■ WORK REQUIRED
Among the lines below, output only those between the line holding "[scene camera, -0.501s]" and the line holding "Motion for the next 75", inclusive, exactly as written and with no pictures.

■ Items listed in a dataset

------

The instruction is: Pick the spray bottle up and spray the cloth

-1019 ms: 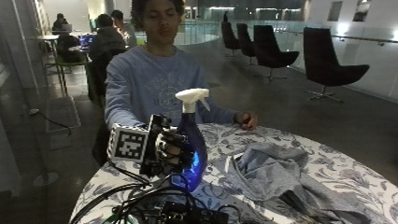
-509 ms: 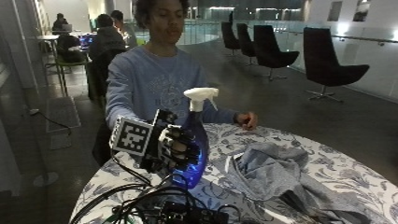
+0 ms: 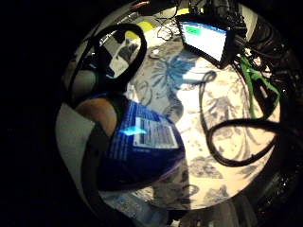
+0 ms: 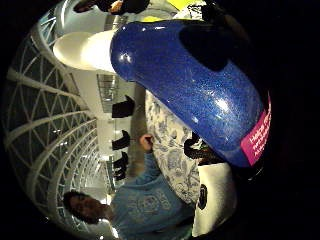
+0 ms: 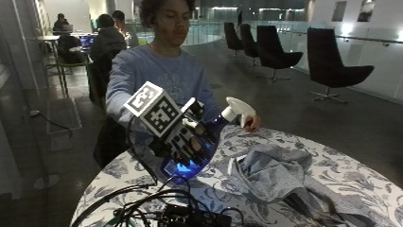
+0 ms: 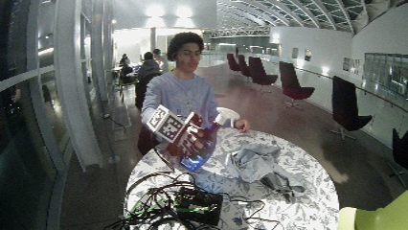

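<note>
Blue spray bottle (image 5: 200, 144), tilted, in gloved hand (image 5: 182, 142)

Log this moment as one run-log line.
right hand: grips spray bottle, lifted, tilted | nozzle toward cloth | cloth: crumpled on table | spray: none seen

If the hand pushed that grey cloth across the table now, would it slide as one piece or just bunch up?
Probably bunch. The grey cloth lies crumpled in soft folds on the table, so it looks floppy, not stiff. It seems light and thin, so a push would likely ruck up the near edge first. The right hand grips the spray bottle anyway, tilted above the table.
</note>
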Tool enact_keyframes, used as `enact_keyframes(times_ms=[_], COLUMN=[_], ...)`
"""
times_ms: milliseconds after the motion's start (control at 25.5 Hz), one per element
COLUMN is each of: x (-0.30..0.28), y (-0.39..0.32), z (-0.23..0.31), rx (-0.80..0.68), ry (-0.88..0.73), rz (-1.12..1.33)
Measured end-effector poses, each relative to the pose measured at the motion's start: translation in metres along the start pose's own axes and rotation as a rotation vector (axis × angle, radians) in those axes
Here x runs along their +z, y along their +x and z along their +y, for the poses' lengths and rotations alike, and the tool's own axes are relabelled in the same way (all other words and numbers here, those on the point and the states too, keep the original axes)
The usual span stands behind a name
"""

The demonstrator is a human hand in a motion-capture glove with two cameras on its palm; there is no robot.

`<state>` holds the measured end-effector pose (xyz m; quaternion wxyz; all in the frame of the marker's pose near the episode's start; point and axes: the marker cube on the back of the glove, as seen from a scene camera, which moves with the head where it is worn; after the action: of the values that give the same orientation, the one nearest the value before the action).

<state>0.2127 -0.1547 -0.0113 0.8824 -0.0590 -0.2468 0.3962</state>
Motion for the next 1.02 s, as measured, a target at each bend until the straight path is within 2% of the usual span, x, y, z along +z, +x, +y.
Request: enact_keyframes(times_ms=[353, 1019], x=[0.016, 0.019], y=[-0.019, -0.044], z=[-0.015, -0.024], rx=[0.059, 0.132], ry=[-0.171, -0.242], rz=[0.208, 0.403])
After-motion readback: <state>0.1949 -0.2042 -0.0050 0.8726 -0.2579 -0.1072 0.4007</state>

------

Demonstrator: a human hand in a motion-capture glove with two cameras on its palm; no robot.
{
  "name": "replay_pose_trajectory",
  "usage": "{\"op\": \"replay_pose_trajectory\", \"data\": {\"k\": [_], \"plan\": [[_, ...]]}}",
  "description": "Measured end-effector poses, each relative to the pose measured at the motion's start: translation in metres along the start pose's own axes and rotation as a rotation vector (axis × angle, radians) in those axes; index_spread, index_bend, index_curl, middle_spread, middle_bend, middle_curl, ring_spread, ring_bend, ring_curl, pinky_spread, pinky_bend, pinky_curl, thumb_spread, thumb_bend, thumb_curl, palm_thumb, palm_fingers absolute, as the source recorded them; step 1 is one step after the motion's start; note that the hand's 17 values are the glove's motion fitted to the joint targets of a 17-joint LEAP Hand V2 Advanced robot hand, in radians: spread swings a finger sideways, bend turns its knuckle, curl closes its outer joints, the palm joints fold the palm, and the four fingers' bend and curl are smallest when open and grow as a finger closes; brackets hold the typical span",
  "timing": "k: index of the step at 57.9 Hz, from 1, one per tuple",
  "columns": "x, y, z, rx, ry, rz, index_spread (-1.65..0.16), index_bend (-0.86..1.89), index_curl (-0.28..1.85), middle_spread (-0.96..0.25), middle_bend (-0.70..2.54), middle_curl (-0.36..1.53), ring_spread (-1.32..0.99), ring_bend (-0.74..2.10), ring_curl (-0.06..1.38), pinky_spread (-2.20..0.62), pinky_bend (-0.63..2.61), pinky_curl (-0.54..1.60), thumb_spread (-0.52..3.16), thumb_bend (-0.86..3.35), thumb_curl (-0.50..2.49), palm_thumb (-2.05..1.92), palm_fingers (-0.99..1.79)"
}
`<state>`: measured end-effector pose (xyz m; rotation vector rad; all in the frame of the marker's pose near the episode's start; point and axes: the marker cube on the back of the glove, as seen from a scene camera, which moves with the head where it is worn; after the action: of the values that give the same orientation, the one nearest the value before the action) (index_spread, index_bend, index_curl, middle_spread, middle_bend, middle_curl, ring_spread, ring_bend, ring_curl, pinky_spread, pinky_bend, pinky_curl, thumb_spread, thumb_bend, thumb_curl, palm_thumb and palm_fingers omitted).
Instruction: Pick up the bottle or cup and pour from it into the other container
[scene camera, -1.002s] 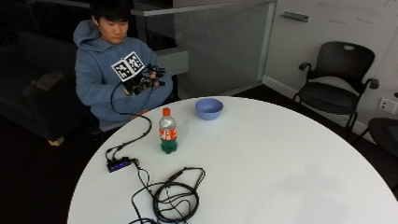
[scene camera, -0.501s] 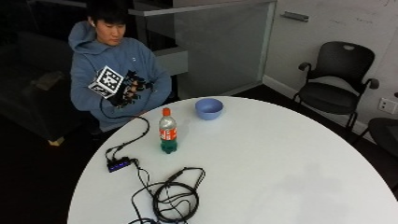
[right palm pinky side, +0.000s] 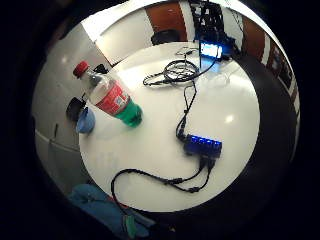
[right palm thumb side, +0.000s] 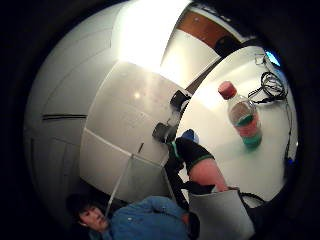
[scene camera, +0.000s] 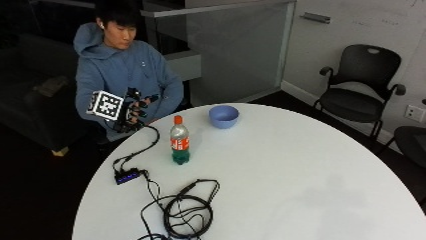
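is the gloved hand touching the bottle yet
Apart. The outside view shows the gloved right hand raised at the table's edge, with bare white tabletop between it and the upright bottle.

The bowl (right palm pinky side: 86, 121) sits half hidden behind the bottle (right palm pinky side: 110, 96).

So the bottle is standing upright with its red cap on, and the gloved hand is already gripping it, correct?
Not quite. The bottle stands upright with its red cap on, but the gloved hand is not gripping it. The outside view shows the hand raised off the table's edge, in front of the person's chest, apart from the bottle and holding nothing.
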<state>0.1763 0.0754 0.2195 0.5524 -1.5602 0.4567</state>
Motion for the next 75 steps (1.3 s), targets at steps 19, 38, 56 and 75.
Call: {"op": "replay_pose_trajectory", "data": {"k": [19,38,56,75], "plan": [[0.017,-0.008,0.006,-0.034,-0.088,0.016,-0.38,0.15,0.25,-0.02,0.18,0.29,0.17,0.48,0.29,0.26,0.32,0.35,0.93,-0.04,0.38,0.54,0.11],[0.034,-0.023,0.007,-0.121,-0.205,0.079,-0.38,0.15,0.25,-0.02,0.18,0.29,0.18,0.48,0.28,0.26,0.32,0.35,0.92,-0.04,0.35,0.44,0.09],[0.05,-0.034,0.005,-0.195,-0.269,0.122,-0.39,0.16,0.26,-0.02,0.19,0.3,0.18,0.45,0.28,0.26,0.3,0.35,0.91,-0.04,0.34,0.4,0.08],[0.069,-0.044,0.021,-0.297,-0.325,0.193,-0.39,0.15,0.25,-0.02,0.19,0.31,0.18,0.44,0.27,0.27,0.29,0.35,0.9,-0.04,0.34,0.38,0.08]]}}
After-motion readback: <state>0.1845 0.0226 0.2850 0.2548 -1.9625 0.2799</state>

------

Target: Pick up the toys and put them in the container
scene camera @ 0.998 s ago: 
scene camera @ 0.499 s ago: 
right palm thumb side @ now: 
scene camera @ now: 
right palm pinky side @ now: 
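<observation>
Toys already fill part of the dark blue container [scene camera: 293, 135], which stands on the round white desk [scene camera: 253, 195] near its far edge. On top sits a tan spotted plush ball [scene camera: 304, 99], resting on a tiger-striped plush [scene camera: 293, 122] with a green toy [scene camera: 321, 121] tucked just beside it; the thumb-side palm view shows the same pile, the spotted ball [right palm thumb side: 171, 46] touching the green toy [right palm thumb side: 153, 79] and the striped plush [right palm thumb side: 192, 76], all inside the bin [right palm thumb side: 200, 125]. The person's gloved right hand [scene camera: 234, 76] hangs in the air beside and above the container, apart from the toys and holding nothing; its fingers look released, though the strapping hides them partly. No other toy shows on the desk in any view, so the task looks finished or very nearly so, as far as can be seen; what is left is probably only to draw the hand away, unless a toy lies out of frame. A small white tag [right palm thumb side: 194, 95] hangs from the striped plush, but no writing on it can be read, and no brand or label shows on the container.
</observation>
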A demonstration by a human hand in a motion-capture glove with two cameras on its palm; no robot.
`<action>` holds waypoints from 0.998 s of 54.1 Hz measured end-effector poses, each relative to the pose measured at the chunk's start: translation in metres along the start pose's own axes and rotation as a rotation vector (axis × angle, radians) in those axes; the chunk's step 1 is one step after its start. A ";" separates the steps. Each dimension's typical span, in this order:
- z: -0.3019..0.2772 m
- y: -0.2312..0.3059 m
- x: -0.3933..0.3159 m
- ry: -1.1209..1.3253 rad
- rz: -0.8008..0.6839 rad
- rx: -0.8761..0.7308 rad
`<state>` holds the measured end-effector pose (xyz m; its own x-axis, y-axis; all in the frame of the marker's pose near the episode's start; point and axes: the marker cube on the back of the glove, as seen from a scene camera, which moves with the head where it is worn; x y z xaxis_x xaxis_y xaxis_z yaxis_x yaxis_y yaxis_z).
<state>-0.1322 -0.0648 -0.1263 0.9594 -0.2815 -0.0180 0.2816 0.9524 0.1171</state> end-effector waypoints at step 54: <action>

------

■ RESPONSE AREA
[scene camera, -0.501s] 
[right palm pinky side, +0.000s] 
[right palm thumb side, +0.000s] 
[scene camera, +0.000s] 
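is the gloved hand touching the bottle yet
Apart. The outside view shows the gloved right hand raised at the table's edge, with bare white tabletop between it and the upright bottle.

The bowl (right palm pinky side: 86, 121) sits half hidden behind the bottle (right palm pinky side: 110, 96).

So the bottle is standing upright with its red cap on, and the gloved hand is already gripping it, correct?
Not quite. The bottle stands upright with its red cap on, but the gloved hand is not gripping it. The outside view shows the hand raised off the table's edge, in front of the person's chest, apart from the bottle and holding nothing.
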<state>0.1763 0.0754 0.2195 0.5524 -1.5602 0.4567</state>
Motion for the next 75 steps (1.3 s), targets at steps 19, 38, 56 and 75.

Output for the exercise is now complete.